Os valores gastos por outras prefeituras da Grande Vitória com o mesmo tipo de serviço, em eventos semelhantes, são consideravelmente menores. Em Vitória, segundo a Secretaria de Esportes e Lazer (Semesp), quem apita os jogos escolares são professores qualificados pela própria secretaria, ou seja, custo praticamente zero. Em Cariacica, a empresa selecionada, por meio de processo licitatório, vai receber R$ 6,3 mil, segundo a prefeitura – apenas 7,2% do que o município canela-verde pagou. Já na Serra, em 2016, foram gastos pouco mais de R$ 55 mil com arbitragem, também licitada.

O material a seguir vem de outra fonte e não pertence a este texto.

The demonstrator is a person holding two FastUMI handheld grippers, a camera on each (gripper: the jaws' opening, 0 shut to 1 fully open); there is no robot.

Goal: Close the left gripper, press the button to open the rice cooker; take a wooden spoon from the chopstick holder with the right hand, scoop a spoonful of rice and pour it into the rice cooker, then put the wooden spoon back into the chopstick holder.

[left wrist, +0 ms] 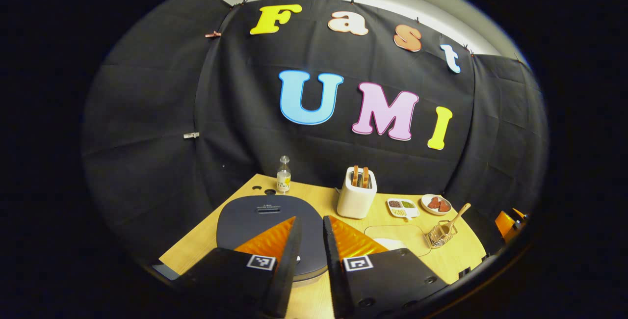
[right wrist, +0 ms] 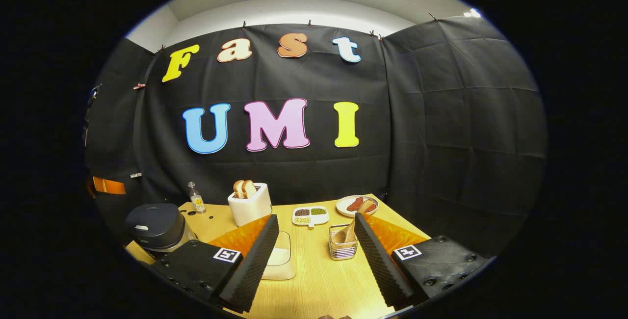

Outro ponto que chama a atenção é a variação exorbitante nos valores disponibilizados pela Prefeitura de Vila Velha para os jogos escolares em anos anteriores. De acordo com levantamento realizado pelo jornalismo da TV Vitória/Record TV, em 2014 o serviço custou à então administração municipal quase R$ 200 mil. Em 2015, esse valor não chegou a R$ 20 mil, quase dez vezes menos que no ano anterior. Já em 2016 o gasto foi de R$ 47,5 mil.
Também chama a atenção o fato de o presidente da federação contratada ser funcionário efetivo da Prefeitura de Vila Velha. Lidimar Antonio Marquez é professor de educação física na Escola Municipal Paulo Mares Guia, em Cobilândia. Além disso, já atuou na coordenação técnica dos jogos escolares.
Questionada sobre o fato, a federação, que tem nos registros federais o nome de Lidimar como presidente, informou que ele está afastado do cargo desde o dia 1º de março deste ano.
Contratação
Este ano mais de 1,3 mil alunos de 38 escolas de Vila Velha, entre públicas e particulares, participaram dos jogos escolares, que aconteceram entre os dias 3 e 19 deste mês e reuniram atletas de diversas modalidades, como futsal, voleibol, basquete e handebol.
A contratação do serviço de arbitragem para o evento foi publicada no Diário Oficial da prefeitura no último dia 4 de maio. A justificativa usada pela administração municipal, na publicação, para não precisar abrir um processo licitatório foi baseada no artigo 25 da Lei de Licitações e Contratos. Ela garante a inexigibilidade do processo quando não houver a possibilidade de competição.
No entanto, para a Associação de Arbitragem de Futsal do Espírito Santo (Aesof), a licitação poderia ter sido aberta já que, segundo a instituição, existem outras entidades disponíveis.
Na busca de entender o caso, a reportagem da TV Vitória/Record TV procurou a Prefeitura de Vila Velha. O procurador geral do município, José de Ribamar Lima Bezerra, alega que não há ilegalidade no processo, já que a contratação foi condicionada também à especialidade da Fecade, no caso desporto esportivo, o que, segundo ele, está previsto na Lei Federal 9.615, que dispõe sobre a natureza do desporto.
Bezerra afirmou ainda que a dispensa de licitação é possível desde que seja apresentada a declaração de exclusividade da Confederação Brasileira de Desporto Escolar.
Por meio de nota, o MPES informou que a denúncia sobre as supostas irregularidades na contratação do serviço está sendo analisada para checar se existem elementos suficientes para que seja aberta uma investigação ou inquérito.